Histoire de Ganesha - 4. La bataille du seuil
Trop loin, tu es allée trop loin, Parvatî. Ainsi songeait Shiva en appelant à lui la troupe de ses gana. Grotesques, terribles, hurlants et bégayants se rassemblaient les terribles assistants du destructeur des mondes. Hurlants, terribles, bégayants et grotesques, ils se mirent en route, dirigés par Nandi, vers les portes du palais de Parvatî. Mais le jeune homme, brillant devant leur multitude sombre se contente de sourire, fait tourner son bâton au-dessus de sa tête et se lance dans la mêlée. Têtes défoncés, membres rompus, corps brisés, nul n’en réchappe, les gana sont en déroute, et Shiva, déconfit, n’a d’autre ressource que d’en appeler aux autres dieux. Brahmâ tente la conciliation, déguisé en saint homme, mais subit le même traitement – outre qu’il y perd quelques poils de barbe. Indra, Kartikkeya et leurs armées sont pareillement défaits. C’est que Ganesha n’est plus seul : Parvatî, que l’on a tenu au courant des assauts sur son fils, a créé de sa fureur ses deux plus grands avatars : Kalî et Durgâ – les crée ou les recrée : ce ne sont jamais que les formes terrifiantes de sa colère – de femme, de mère, de reine, de déesse : non, il n’est pas d’autre colère que celle de Parvatî.

Ainsi, tandis que les deux déesses contiennent le gros des armées, Ganesha peut-il continuer à affronter la puissance des dieux lancés contre lui.
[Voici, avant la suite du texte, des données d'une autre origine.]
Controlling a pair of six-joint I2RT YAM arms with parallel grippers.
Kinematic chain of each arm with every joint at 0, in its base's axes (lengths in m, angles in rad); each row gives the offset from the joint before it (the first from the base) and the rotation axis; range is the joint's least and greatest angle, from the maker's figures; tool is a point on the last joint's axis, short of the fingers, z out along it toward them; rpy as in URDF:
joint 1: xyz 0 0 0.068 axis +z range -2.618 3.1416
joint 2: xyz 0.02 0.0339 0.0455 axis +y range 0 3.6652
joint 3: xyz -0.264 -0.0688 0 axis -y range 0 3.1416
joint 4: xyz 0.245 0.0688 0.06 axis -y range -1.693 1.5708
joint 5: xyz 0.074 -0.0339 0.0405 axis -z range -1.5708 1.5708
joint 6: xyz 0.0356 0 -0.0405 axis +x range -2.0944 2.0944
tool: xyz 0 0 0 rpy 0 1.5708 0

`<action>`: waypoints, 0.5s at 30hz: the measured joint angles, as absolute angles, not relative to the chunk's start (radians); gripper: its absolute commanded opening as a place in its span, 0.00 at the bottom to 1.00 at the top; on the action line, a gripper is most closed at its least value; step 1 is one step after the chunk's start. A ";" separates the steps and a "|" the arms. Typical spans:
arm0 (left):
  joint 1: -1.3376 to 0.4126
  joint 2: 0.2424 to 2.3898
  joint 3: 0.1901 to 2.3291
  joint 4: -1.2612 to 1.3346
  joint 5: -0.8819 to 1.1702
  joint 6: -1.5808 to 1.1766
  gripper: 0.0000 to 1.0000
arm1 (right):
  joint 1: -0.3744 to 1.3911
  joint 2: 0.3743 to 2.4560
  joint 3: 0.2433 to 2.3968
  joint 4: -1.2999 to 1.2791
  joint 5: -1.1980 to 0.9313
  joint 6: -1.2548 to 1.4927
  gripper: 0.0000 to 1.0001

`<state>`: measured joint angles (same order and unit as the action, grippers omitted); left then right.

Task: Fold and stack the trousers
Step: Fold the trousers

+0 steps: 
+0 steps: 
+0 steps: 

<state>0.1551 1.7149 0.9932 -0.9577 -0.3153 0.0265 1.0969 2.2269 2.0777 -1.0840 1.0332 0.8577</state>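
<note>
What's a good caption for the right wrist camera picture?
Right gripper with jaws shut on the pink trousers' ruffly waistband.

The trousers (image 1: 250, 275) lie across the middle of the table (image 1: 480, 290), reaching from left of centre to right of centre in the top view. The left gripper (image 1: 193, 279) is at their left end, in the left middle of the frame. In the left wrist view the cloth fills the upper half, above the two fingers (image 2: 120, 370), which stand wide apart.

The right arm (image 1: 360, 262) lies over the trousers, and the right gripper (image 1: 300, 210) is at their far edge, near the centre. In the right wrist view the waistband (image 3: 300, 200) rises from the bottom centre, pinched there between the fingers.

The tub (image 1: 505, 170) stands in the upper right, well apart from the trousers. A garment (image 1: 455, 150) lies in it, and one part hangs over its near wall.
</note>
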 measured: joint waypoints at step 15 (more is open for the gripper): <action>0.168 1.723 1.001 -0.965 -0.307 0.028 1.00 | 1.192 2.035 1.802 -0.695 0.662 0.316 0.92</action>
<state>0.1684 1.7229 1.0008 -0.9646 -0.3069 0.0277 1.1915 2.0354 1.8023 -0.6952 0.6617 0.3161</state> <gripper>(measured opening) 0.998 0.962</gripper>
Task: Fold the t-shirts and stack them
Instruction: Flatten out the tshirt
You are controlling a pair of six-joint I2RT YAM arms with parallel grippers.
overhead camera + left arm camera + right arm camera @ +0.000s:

Le voyant invincible, Vishnu suggère la traîtrise. Et c’est de derrière que Shiva parvient à lui couper la tête alors que Vishnu retient son attention en un combat passionné, où même le redoutable disque solaire qu’il sait manier avec tant d’efficace contre les
asura ne le protège qu’à peine. Un coup de trident envoie bouler le chef de l’enfant à l’autre bout du monde, terrible à mesure de la crainte du dieu que sa force n’y suffît pas.